Le PVC en chambre double

Bon. Elle portait un nom comme dans les Monsieur Madame. Avoir comme voisine Madame Labonne, c’était a priori de bon augure. C’était ma première hospitalisation (on dira « hospit »). J’étais super naïve. Je savais à peine ce que c’était la maladie, alors l’hospit’ encore moins. Madame Labonne était là avec une cirrhose parce qu’il n’y avait plus de place en hépato. Elle me parlait un peu, parfois de choses très savantes. C’était de toute évidence une intello. Elle était arrivée après moi, déboulant en pleine nuit depuis les urgences. Elle avait pris la télé. Ça, ça a été ma première erreur de débutante. Je ne regarde pas trop la télé, je n’aime pas trop le bruit d’une voix en continu. Je préfère lire. Du coup je pensais que dans ce cas, il ne fallait pas prendre la télé. Ô grave erreur ! Parce que Madame Labonne, elle adorait la télé elle… et c’est le premier qui a la télécommande entre les mains qui obtient tous les pouvoirs sur la télé. C’est une sorte de loi de la jungle des hospitalisés. C’est valable même pour les hôpitaux de jour où on est juste en ambu (-latoire). Au mieux on peut essayer de demander de baisser un peu le son. Mais c’est pas toujours gagné. Bref, à l’hôpital, si on n’aime pas la télé, dès que possible on se rue sur la télécommande.

Bon sinon, vous savez déjà que moi, ma maladie, entre autres c’est un problème de pipi-caca (cf. l’article Les toilettes), mais ça ne m’empêche pas d’avoir un trouble maniaque de la propreté. Madame Labonne c’était pas trop pareil. C’était pipi et vomi, plus un peu caca (le fameux PVC du titre), le tout réalisé porte des toilettes ouverte, et même pas dans le trou s’il-vous-plaît, avec une sortie magistrale ensuite cul nu pour regagner son lit. Elle ne nettoyait rien. Clairement la bonne, c’était pas elle. C’était Tatie Danielle à l’hôpital (un film très drôle, tant que vous n’êtes pas dans un périmètre trop proche autour de la Tatie).

Je ne suis pas restée longtemps. Genre trois jours. Mais c’était les trois plus longs jours d’hospit’ de ma vie.
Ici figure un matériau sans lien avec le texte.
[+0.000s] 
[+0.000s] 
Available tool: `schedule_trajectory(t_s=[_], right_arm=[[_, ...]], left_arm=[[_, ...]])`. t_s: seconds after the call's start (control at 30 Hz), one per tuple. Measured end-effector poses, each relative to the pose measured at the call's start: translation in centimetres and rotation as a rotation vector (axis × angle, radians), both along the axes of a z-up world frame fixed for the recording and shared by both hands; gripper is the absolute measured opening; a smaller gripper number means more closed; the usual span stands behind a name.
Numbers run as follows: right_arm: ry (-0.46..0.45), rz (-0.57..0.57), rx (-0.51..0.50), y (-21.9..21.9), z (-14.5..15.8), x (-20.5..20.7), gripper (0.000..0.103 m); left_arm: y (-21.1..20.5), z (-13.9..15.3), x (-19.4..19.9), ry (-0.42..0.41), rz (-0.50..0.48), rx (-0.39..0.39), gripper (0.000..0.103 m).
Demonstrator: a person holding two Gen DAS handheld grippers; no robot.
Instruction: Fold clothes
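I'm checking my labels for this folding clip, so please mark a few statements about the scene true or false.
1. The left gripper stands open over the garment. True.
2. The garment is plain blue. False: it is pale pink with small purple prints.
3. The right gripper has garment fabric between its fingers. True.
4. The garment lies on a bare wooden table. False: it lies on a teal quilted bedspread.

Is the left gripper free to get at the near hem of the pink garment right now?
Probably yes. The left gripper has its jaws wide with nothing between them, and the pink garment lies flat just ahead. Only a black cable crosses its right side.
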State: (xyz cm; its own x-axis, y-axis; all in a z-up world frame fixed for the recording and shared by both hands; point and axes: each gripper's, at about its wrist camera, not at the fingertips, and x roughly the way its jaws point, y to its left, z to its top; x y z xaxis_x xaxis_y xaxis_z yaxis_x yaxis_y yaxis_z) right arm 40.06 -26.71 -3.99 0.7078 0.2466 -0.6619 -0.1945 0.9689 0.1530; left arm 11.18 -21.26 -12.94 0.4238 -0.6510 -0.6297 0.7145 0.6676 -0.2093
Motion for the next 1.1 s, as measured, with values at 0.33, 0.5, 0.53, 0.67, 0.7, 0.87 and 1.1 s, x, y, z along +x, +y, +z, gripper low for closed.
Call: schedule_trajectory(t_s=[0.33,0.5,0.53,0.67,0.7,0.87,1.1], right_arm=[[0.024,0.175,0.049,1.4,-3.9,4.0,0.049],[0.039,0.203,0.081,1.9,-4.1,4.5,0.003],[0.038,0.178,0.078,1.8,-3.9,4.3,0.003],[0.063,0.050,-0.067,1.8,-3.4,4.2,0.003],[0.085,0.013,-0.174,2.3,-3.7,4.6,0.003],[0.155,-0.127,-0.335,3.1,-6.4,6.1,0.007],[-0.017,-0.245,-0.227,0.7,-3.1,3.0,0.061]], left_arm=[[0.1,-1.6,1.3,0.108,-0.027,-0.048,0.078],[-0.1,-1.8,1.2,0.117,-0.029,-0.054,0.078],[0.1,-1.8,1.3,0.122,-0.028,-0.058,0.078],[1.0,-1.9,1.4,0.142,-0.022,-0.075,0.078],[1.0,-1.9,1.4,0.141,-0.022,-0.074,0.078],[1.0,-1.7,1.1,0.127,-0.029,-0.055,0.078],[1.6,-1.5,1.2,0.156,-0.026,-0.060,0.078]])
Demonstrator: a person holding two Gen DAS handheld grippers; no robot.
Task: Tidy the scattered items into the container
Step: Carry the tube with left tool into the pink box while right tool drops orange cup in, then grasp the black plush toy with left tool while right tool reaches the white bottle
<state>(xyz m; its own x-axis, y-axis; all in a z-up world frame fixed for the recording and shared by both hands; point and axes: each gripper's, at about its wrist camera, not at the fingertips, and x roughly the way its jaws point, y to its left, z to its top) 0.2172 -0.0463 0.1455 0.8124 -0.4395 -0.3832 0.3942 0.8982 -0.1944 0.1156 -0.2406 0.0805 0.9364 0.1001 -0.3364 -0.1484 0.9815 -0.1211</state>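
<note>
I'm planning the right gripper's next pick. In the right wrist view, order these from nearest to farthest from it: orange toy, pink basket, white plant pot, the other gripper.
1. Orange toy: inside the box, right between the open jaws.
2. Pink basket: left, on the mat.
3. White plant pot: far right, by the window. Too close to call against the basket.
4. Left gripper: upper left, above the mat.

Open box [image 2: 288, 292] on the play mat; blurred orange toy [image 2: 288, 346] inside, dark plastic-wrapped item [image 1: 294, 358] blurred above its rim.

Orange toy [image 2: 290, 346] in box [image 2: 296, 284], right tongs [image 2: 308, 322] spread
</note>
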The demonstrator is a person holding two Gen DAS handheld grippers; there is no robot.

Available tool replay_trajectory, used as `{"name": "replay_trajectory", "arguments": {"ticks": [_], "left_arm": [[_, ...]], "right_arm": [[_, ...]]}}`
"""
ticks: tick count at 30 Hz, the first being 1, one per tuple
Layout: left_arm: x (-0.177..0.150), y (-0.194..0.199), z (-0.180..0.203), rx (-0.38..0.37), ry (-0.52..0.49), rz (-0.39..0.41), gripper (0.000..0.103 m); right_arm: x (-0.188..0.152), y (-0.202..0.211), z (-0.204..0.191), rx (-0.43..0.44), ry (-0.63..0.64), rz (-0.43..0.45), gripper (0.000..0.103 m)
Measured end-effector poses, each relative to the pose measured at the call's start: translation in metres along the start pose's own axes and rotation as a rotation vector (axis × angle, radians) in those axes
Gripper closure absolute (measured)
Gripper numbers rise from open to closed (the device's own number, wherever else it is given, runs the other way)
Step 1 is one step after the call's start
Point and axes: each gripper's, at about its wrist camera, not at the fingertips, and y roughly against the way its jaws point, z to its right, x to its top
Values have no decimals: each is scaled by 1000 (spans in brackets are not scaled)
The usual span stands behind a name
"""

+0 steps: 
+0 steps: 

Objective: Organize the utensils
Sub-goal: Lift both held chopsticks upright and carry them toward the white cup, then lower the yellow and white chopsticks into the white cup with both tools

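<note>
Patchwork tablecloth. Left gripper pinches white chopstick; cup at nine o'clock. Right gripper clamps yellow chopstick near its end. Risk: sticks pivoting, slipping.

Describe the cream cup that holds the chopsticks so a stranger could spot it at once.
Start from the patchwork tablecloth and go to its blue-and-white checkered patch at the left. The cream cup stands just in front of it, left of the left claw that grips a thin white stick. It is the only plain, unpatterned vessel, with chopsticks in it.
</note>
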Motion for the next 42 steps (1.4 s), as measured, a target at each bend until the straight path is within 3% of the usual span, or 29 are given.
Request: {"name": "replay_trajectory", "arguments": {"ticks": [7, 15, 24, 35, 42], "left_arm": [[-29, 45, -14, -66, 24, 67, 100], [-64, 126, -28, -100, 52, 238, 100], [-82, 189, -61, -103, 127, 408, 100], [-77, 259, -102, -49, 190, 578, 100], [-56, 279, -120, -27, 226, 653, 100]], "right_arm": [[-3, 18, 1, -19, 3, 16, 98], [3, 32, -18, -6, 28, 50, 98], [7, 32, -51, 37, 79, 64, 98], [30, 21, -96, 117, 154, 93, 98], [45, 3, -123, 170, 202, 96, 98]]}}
Je craignais tous ses passages aux toilettes, je scrutais à travers l’embrasure de la porte pour voir si le crime avait bien été commis comme redouté, et j’allais prévenir le poste de soins pour faire le « ménage ». Une nuit j’ai fait ça trois fois. Je salue bien bas au passage tous les aide-soignants et infirmiers qui n’ont jamais bronché. Je ne salue pas trop la cadre qui n’a pas eu pitié de la jeune petite Manon en formation de maladie chronique, qui suppliait pour un changement de chambre.

Madame Labonne, le personnel a fini par la coucher (le verbe coucher du nom commun couche), l’attacher, la valiumiser. J’aurais écrit cet article en direct avec notre héroïne à côté, à l’époque, il y aurait sûrement eu davantage de colère dans mes propos. Maintenant je repense à Madame Labonne avec une certaine bienveillance. Il y a vraiment quelque chose qui ne devait pas tourner rond chez elle pour qu’elle aime la provoc’ hardcore à ce point. Chaque voisine que j’ai eue après, je compare avec elle. Il y a eu de sacrés numéros. Mais pas aussi crados.

Aujourd’hui, je pense que Madame Labonne n’existe plus. Elle avait le foie de la taille d’une grosse pastèque, elle cachait des bouteilles dans les placards, elle n’était « pas du tout alcoolique ». C’était tendu pour elle. Personne n’est jamais venu la voir. Pourtant elle parlait de son mari, de nombreux amis. Je me dis que peut-être avant la maladie, Madame Labonne n’avait pas été si mauvaise. Elle ne portait peut-être pas si mal son nom. Par contre, juste, dans les Monsieur Madame, en respectant la syntaxe, ça aurait été « Madame Bonne ».